Çanakkale’de Türk milletinin namusu sayılan sancağı kurtarmak uğruna bedenini siper eden Kababel köyünden Haydar çavuş da benim listemde. Çekerekten Kara Kezik ninenin torunları, Boğaz Cumafakılı köyünden Molla Seyit’in akrabaları, Kavurgalı köyünden Cennetin Efesi, Horuk köyünden Nöbet tutan Yunan askerinin kafasını koparıp, İsmet Paşanın önüne koyarak; DÜŞMANIMIZIN ÖMRÜ BU KADAR OLSUN PAŞAM” diyen Mustafa Onbaşı…. Adları bende sıralı nice ecdadımın emanetleri var, sakın ha sakın bunların torunlarının kılına zarar gelmesin..! hem vallahi hem billahi tıpkı Haydar çavuşun sancağa gövdesini siper ettiği gibi göğüs gererim, bu emanetlerin kılına zarar getirtmem. Hem iyi günde hem de kötü günlerde onlar benim can dostlarım. Kucaklaşacaksam da onlarla kucaklaşırım, Bayramlaşacaksam da bunlarla bayramlaşırım.
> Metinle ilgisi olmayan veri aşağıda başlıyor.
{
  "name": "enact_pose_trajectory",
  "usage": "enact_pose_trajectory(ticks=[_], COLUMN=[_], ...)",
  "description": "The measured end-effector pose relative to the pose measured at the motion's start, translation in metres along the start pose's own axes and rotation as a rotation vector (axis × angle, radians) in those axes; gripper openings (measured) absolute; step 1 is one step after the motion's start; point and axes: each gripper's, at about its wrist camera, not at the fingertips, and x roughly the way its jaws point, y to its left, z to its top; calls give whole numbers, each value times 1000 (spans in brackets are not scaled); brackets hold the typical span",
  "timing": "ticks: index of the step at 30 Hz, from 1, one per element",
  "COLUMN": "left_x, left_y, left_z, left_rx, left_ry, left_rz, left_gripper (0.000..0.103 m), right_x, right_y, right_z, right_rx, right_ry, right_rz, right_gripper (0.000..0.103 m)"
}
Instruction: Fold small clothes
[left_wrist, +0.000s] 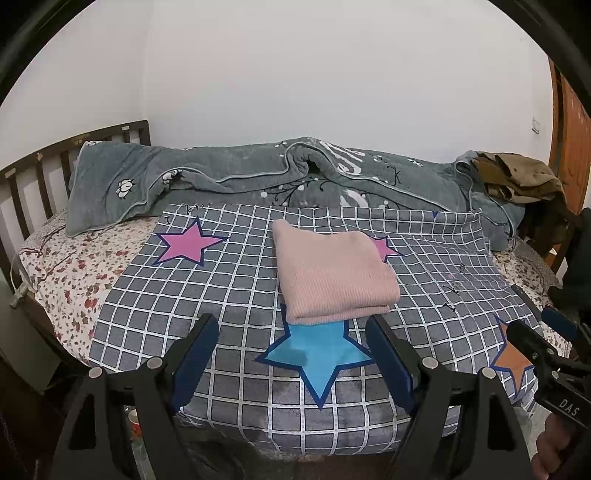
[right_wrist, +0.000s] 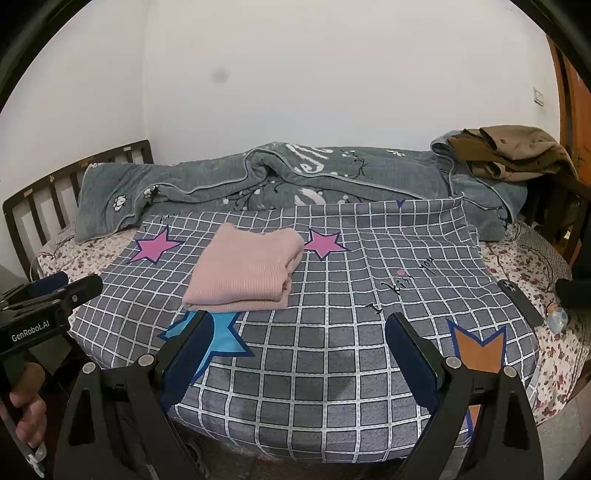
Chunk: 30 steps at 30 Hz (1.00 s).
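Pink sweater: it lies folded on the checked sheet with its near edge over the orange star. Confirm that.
Wrong star. The folded pink sweater lies on the checked sheet with its near edge over the blue star, as the left wrist view shows; the orange star sits apart.

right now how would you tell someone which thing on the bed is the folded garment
Find the grey checked sheet with stars spread over the bed. Near its middle lies the pink knitted garment, folded into a neat rectangle, plain and ribbed, unlike the rumpled grey blanket behind.
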Motion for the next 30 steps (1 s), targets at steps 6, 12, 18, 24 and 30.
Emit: enact_pose_trajectory(ticks=[6, 12, 18, 24, 30], left_x=[-1, 0, -1, -2, -3], left_y=[2, 3, 3, 1, 1], left_z=[0, 1, 3, 6, 7], left_rx=[-9, -8, -7, -9, -9], left_ry=[-1, -1, -4, -7, -10], left_rz=[-5, -7, -4, -3, -4], left_gripper=[81, 81, 81, 81, 81], right_x=[-1, -1, -2, -3, -3], right_y=[0, -1, 0, 0, 1], right_z=[0, 0, 0, 1, 1], right_rx=[5, 7, 9, 10, 11], right_ry=[3, 0, 1, 0, -1], right_rz=[1, 1, 1, 1, 2], right_gripper=[93, 93, 93, 93, 93])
Ben herkesle anlaşırım da, kardeş katillerine karşı kanımın son damlasına kadar savaşırım. Tüm etrafımız düşmanlarla çevrili olduğu halde siz kimin listesini yapıyor, kimin tetikçiliğine soyunuyorsunuz?
Bu iş öyle özürle, filan kapatılacak bir konu değil. Mübarek ramazanlık günü başın kapalı olsa ne yazar, beynin çıplak. Acı ama gerçek, bu kadın ile benzer düşünceye sahip etrafımızda da asalaklar mevcut. Bu tür zır cahiller yüzünden herkes birbiriden korkar hale geldi. Yargı mensupları böylesine hassas konularda, milletin birliğini bütünlüğünü ve güvenliğini tehdit eden alçaklara karşı neden harekete geçmez.?
Biri çıkat Ekranlarda KATİL DEVLET der, diğeri çıkar, Türklük Türkçülük günah der, bir diğeri çıkar TC’nin kurucusuna hakaret eder…
Bu sıfatsız, suratsız kişiler birileri tarafından özellikle mi seçilip servis ediliyor?.

* * *
Ramazan Bayramınızı en içten dileklerimle kutlar, sağlık ve mutluluklar dilerim...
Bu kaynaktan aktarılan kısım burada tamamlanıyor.